On a recent October morning, I watched the television version of the Paul Gallo radio show, a staple of Mississippi’s breakfast time. Once we viewers got past news of a pair of stunners—the Ole Miss victory over Arkansas and number one Alabama’s fall to Texas A&M, one of Paul’s guests raised an issue that affects everyone.
The guest was Douglas Carswell and the issue was Critical Race Theory (CRT). Carswell is CEO of the Mississippi Center for Public Policy (MCPP), a conservative think tank headquartered in Jackson. CRT is the belief that the United States could not have been founded on any principle other than “systemic” racism and that racism continues to lurk in every corner of America’s house.
Carswell, just so you know, is the son of two doctors and spent much of his young life in Uganda. He later moved to the United Kingdom where he served 12 years in Parliament and was a leader in the Brexit movement.
An earlier Supertalk Mississippi guest, Superintendent of Education Carey Wright, stated unequivocally that Critical Race Theory had not oozed into the state’s public schools. Asked the same question, Doug Carswell said it has, and he cited an MCPP paper, Combating Critical Race Theory in Mississippi, which you can access free at www.mspolicy.com.
You are doubtless aware of the growing parents’ movement to throw CRT out of public school curricula. MCPP’s paper on CRT shows concern for K-12 students but seems alarmed by what our public universities are up to. The report quotes material published by Ole Miss and Mississippi State that seems to justify those fears.
First, this from the University of Mississippi’s Department of Writing and Rhetoric: The department offers courses that examine “how whiteness is constructed.” Students can learn about “whiteness as it has evolved over time” and the relationship between white identity and “white nationalism, white supremacy, white privilege and whiteness.”
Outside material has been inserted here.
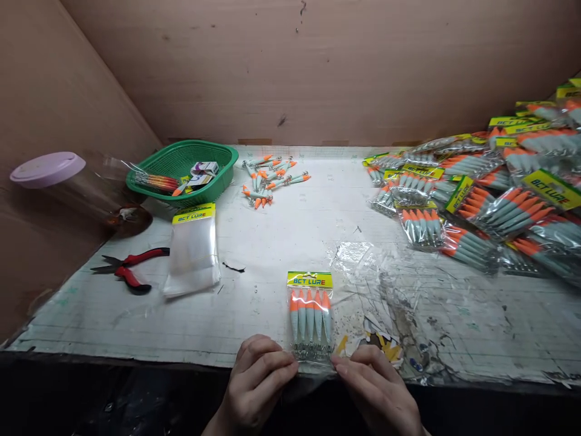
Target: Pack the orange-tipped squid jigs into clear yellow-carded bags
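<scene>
A white-covered worktable (295, 242) stands against a wooden wall (318, 72). At the far left, a clear jar with a pink lid (48, 169) stands tilted in view, near a green basket (227, 172) holding small packages. In front of them lie red-handled pliers (121, 265) and, just beside these, a stack of clear bags (193, 257) with yellow headers. Loose orange-and-pale lures (259, 175) lie in a cluster right of the basket. A large heap of filled packets (508, 212) covers the back right. Torn scraps (389, 349), yellow and white, litter the worn tabletop near the right hand.

At the front edge, the left hand (256, 381) has its fingers curled, pinching the lower left corner of a packet (310, 315); the right hand (379, 384) pinches the lower right corner.

The packet lies flat at the table's front, centred between both hands. Its yellow header reads "BCT LURE". Inside the clear plastic, five lures sit side by side, orange ends toward the header, pale bodies below, metal hooks bunched at the bottom.
</scene>
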### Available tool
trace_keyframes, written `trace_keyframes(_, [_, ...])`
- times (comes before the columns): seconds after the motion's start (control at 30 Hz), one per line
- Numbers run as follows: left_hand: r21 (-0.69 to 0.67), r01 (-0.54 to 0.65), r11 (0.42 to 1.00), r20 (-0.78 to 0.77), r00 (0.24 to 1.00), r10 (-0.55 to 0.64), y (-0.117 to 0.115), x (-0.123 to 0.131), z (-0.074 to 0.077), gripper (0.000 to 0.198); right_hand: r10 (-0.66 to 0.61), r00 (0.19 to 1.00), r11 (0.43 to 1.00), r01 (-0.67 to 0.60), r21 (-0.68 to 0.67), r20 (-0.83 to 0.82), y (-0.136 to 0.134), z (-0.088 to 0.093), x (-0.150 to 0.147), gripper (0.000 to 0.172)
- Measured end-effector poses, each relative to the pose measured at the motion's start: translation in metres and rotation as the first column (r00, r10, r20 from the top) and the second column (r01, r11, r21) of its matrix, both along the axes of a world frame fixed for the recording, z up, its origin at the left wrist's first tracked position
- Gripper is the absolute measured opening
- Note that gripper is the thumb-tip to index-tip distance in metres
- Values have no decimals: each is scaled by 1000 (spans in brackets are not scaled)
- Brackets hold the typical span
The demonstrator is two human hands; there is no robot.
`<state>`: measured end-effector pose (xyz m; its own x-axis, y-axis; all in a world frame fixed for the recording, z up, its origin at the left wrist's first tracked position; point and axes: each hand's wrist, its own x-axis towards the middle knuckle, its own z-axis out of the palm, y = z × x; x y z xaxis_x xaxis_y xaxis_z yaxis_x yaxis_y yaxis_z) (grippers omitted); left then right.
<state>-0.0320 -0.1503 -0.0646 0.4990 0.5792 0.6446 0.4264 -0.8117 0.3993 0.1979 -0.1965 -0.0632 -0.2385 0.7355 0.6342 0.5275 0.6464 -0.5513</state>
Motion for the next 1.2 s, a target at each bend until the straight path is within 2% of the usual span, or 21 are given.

Over at MSU, the Woke Ness Monster is even scarier, roiling the waters of Oktibbeha County into froth. The English Department’s website notes that “systemic racism” is perpetuating “white supremacy in America.” I quote from the MCPP publication: “Mississippi State’s English Department website refers to ‘systemic racism’ perpetuating ‘white supremacy’ in America. It demands ‘structural change’ to achieve ‘racial justice.’ The department goes on to explain how it has ‘begun re-envisioning our curriculum to address its emphasis on white authors and literary traditions’ and how it is responding to the fact that the ‘demographics and dynamics’ of the department are those of a ‘Predominantly White Institution’ (PWI).”
My instincts as an editor drive me to ask whether the English faculty Brahmins up in Starkville are aware that 60 percent of this country counts itself as non-Hispanic white. Why would anyone be surprised that the MSU English Department reflects that? And here’s an even better question: so what? And one better yet: are you teaching students or trying to get your diversity card punched?
I would lay money that the self-styled racial-justice elites at both universities, their minds clouded by alternate waves of white fog and black fog, are on board with the growing Leftist/Marxist urge to denounce Martin Luther King as an Uncle Tom.
Reverend King famously said that he wanted his four children to “be judged by the content of their character, not the color of their skins.” That’s no longer good enough for the lefties though it appeals to most Americans.
One final point distinguishes the MCPP’s Doug Carswell from loudmouths on both sides of most touchy issues: he believes that higher education exists to broaden perspectives and horizons, not narrow them. He has no problem with CRT being presented to college students. He has a major problem with no alternatives being presented.
And that’s the difference between the power grabbers and ordinary citizens—if lefties can’t win an argument on the facts, they drag out climate change and racism. And if those don’t carry the day, and they usually don’t, the left raises its voice and then burns things down. Among the casualties lying in the ashes are freedom of speech and the freedom to hear opposing viewpoints in open debate. And the freedom for our young children to learn basic knowledge and skills free from race-based propaganda.
William Jeanes lives in Dinsmor.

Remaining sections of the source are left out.